Au moins sur un point, patronat et syndicats semblaient d’accord depuis le début : il fallait « moderniser » la CCT. La nomenclature a en effet peu évolué au fil des décennies. La version 2014 comporte des anachronismes comme « le manipulateur de titres » ou « le gestionnaire clés télégraphiques ». Les six groupes de fonctions seront donc réduits à quatre et revus de fond en comble.
Sur la question des rémunérations, par contre, la discussion coince. Depuis 2014, il n’y a pas eu d’augmentation linéaire des salaires, les syndicats ayant accepté trois années consécutives de « rounds zéro ». Il y a un an, ils étaient entrés dans les négociations en demandant peu : une hausse de deux pour cent en 2018, suivie de 1,5 pour cent en 2019 et 2020. (À titre de comparaison : en 1986, en plein boom offshore, ils revendiquaient cinq jours de congé supplémentaires, l’introduction de la semaine des 35 heures et une hausse des salaires de dix pour cent.) Depuis plus de trente ans, fonctionnaires patronaux et syndicaux se disputent entre deux modèles : des augmentations collectives auxquelles auront droit tous les salariés contre des primes réservées aux seuls « méritants ». En creux, cette discussion porte sur les gagnants et les perdants d’une place bancaire en pleine mutation réglementaire et digitale. La notion de « mérite » introduite dans la CCT de 2007 (et à laquelle le LCGB et l’OGBL s’opposaient à l’époque) énumère des critères comme les « compétences sociales et comportementales », la « flexibilité », la « disponibilité-fiabilité » ou encore le « développement personnel ».

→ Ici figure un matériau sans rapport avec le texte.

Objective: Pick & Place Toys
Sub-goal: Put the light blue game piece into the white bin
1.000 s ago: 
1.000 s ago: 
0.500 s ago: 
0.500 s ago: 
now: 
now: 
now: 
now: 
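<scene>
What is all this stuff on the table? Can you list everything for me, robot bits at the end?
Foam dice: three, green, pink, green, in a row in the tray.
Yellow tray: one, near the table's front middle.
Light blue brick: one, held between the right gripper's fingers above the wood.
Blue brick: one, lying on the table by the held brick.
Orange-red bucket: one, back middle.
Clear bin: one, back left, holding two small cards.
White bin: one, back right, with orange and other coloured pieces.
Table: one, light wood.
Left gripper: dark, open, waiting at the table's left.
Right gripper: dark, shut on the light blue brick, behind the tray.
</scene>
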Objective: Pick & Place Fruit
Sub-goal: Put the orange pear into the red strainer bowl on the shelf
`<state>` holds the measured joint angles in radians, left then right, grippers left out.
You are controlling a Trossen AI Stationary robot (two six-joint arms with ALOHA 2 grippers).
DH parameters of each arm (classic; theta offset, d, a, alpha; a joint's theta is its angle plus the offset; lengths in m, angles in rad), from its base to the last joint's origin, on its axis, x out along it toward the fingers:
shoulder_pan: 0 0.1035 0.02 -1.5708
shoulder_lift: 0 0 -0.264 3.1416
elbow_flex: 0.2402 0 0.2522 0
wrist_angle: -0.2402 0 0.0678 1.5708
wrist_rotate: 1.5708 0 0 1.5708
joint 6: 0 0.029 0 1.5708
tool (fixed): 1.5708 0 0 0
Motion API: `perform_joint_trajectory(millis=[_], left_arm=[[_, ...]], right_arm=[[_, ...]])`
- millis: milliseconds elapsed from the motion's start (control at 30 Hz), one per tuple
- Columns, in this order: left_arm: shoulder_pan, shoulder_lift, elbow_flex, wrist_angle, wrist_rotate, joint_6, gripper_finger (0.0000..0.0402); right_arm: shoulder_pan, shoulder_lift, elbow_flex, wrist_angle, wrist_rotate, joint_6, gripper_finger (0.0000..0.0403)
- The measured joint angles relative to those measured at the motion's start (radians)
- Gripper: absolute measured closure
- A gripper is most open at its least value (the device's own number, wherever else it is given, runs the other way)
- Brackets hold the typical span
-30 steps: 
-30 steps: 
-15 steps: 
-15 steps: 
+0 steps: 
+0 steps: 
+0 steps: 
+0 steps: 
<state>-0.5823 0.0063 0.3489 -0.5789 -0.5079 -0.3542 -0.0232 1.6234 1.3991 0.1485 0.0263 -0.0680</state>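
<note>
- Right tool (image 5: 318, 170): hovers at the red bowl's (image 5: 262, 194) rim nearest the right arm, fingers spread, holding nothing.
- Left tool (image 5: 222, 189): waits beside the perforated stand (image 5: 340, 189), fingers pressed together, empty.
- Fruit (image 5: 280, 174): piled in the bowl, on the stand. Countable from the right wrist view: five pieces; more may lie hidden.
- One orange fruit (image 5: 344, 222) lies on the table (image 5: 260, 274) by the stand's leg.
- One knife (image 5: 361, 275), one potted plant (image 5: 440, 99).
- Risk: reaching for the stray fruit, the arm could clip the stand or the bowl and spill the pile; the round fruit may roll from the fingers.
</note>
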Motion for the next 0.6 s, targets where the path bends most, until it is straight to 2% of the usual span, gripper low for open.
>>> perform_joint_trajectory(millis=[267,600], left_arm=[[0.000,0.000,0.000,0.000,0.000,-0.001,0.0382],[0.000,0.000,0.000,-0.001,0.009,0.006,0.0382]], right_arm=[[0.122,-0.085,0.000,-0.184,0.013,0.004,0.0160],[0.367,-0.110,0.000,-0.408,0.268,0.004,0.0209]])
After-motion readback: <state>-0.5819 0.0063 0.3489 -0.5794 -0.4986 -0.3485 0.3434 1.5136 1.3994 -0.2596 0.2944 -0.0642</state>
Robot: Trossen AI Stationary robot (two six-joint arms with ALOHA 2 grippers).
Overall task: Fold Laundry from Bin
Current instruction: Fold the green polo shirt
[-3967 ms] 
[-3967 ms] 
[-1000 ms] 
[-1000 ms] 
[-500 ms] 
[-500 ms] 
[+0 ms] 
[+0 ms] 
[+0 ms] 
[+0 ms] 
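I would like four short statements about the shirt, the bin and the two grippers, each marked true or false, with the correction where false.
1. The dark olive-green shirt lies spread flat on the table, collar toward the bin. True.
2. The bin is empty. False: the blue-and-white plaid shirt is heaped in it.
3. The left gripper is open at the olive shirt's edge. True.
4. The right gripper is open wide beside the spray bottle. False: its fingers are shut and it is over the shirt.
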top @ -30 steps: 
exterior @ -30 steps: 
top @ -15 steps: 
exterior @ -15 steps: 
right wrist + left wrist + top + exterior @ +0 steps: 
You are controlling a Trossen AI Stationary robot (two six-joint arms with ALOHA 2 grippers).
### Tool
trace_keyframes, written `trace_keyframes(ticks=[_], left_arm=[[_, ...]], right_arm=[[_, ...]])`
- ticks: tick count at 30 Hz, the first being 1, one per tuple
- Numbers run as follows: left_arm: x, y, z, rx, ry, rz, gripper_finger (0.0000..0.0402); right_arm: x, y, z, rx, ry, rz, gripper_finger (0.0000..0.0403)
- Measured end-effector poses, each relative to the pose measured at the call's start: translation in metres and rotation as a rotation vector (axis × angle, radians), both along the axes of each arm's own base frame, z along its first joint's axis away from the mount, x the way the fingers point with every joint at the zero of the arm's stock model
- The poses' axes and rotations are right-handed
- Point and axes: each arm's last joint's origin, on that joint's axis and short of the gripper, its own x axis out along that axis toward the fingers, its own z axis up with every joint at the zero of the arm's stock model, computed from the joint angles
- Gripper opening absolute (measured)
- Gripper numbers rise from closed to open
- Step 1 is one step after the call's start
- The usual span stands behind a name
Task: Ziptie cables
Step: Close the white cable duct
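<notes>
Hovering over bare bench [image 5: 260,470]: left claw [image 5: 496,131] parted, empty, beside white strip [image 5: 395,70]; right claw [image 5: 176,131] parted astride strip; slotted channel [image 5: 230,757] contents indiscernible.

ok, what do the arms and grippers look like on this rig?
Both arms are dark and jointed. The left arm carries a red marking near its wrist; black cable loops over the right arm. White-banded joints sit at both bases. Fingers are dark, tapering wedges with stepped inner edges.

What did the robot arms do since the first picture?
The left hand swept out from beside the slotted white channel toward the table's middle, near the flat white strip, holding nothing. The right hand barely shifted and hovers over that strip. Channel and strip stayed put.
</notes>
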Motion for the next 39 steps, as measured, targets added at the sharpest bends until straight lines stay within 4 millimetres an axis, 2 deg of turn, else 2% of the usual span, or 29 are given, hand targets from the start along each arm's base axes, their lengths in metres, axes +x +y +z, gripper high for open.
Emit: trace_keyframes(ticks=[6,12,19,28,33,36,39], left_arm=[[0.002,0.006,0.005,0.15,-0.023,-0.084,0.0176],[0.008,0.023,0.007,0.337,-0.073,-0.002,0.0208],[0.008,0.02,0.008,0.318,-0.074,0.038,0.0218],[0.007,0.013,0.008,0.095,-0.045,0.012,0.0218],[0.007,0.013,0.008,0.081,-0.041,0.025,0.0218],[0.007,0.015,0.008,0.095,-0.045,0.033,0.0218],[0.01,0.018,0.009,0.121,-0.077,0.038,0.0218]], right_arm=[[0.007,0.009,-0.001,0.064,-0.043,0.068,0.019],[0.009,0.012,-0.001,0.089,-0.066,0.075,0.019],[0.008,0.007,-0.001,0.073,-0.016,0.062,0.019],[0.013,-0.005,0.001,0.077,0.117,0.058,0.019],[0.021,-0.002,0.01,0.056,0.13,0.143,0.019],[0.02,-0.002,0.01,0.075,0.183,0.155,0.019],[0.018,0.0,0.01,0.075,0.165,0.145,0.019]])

Dans ses communiqués, l’intersyndicale ressasse que le « front commun » resterait « uni et soudé ». Pourtant, l’avenir de l’Aleba comme syndicat dominant du secteur financier ne tient qu’à un fil. Aux dernières élections pour la Chambre des salariés de 2013, l’Aleba n’avait réuni que 50,39 pour cent des voix. Si, aux prochaines élections de février-mars 2019, elle obtenait 0,4 point de pour cent en moins, c’en sera fini de sa représentativité sectorielle. (Celle-ci lui donne le droit de signer seule une CCT.) Pour le syndicat créé en 1918 sous le nom de « Luxemburger Bankbeamtenverein » et qui revendique « plus de 10 000 affiliés » (sur 26 000 salariés), 2019 sera une année périlleuse. Dès la mi-mars, l’OGBL avait lancé sa campagne, sans cacher son ambition d’atteindre la majorité dans le secteur. (Il reste du chemin : Le syndicat avait obtenu 33 pour cent des suffrages aux dernières élections.) En pleines négociations, ce fut un rappel que, derrière l’unité affichée, la concurrence syndicale sévit.